C'est la question que pose Meïr Waintrater dans l'éditorial du mois de mars 2007 de l'Arche, le mensuel du judaïsme français.
Voici le texte de cet éditorial :
Où l’on reparle du «vote juif»
À l’approche de chaque échéance électorale, le serpent de mer nommé « vote juif » refait son apparition. Tel journaliste, ayant interrogé une dizaine de personnes, nous donne gravement son point de vue sur ce sujet. Tel polémiste se déchaîne contre les Français juifs soupçonnés de voter mal, c’est-à-dire dans le sens qui n’est pas le sien. Tel analyste nous met en garde contre la tentation qu’auraient les Juifs de faire usage de leur poids électoral.
Poids électoral? Voyons cela de plus près. Les Juifs représentent environ 1 % de la population française. Ils sont un peu plus nombreux que les Arméniens, et un peu moins nombreux que les protestants. Le sens commun nous suggère que, dans la mesure où il y a un vote juif, il y a également un vote arménien et un vote protestant. On devrait donc, en bonne logique, parler aussi de ces votes-là.

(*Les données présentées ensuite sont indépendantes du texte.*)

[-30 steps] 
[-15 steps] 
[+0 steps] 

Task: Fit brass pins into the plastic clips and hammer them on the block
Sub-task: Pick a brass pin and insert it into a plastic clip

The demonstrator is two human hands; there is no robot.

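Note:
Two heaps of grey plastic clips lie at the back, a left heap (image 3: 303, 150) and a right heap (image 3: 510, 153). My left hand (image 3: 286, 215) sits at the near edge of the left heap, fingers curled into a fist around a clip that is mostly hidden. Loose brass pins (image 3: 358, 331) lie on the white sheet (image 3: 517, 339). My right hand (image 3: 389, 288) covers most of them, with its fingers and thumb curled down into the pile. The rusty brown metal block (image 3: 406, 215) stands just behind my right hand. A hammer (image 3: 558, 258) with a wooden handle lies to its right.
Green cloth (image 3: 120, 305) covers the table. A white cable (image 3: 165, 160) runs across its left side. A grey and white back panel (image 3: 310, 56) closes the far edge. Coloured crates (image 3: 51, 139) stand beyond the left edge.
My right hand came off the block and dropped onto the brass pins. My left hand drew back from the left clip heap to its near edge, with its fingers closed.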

Or voici ce que nous indique une rapide recherche sur Google. «Vote juif»: 21 700 résultats (oui, vingt et un mille sept cents textes français, en ligne sur Internet, parlant du « vote juif »). «Vote protestant»: 106 résultats. «Vote arménien»: 56 résultats. Les populations concernées étant d’importance comparable, cela signifie que dans la boîte à échos d’Internet le vote d’un Français juif, moi par exemple, pèse 200 fois plus que le vote d’un Français protestant, et 400 fois plus que le vote d’un Français arménien.
Si j’avais le coeur à rire, je dirais que c’est me faire beaucoup d’honneur. Mais je n’ai pas le coeur à rire, car nous comprenons trop bien pourquoi le sujet suscite une attention aussi disproportionnée. Sous le mythe du «vote juif» se dissimule – oh, à peine – le fantasme du «pouvoir juif». Un fantasme qui a tué, et qui peut tuer encore.
La vérité, bien sûr, est qu’il n’y a pas de «vote juif». Il y a des Juifs qui votent. Dans l’isoloir, les Français juifs se détermineront en fonction de ce qu’ils estiment être l’intérêt du pays. Tout comme leurs compatriotes protestants et arméniens. Et, au même titre que ces derniers, ils prendront en compte, dans leur perception de l’intérêt du pays, des éléments de leur vécu propre. D’ailleurs, les autres électeurs français – y compris les fonctionnaires, les non-fumeurs, les retraités et les automobilistes – n’agiront pas autrement.
Parmi les éléments que les Français juifs invoqueront pour déterminer leur choix électoral, il y aura probablement leurs préoccupations face à la montée en Europe d’un nouvel antisémitisme et face au développement au Moyen-Orient d’un intégrisme potentiellement génocidaire. Mais ce serait insulter nos compatriotes non juifs que de supposer qu’ils ne sont pas, eux aussi, sensibles à ces préoccupations. D’autant qu’elles nous renvoient à des valeurs qui sont partagées par l’immense majorité des Français, toutes origines et toutes appartenances politiques confondues: le maintien, chez nous, de l’ordre républicain, et le respect, dans le monde entier, de la Déclaration universelle des droits de l’homme. Un « vote juif », dites-vous?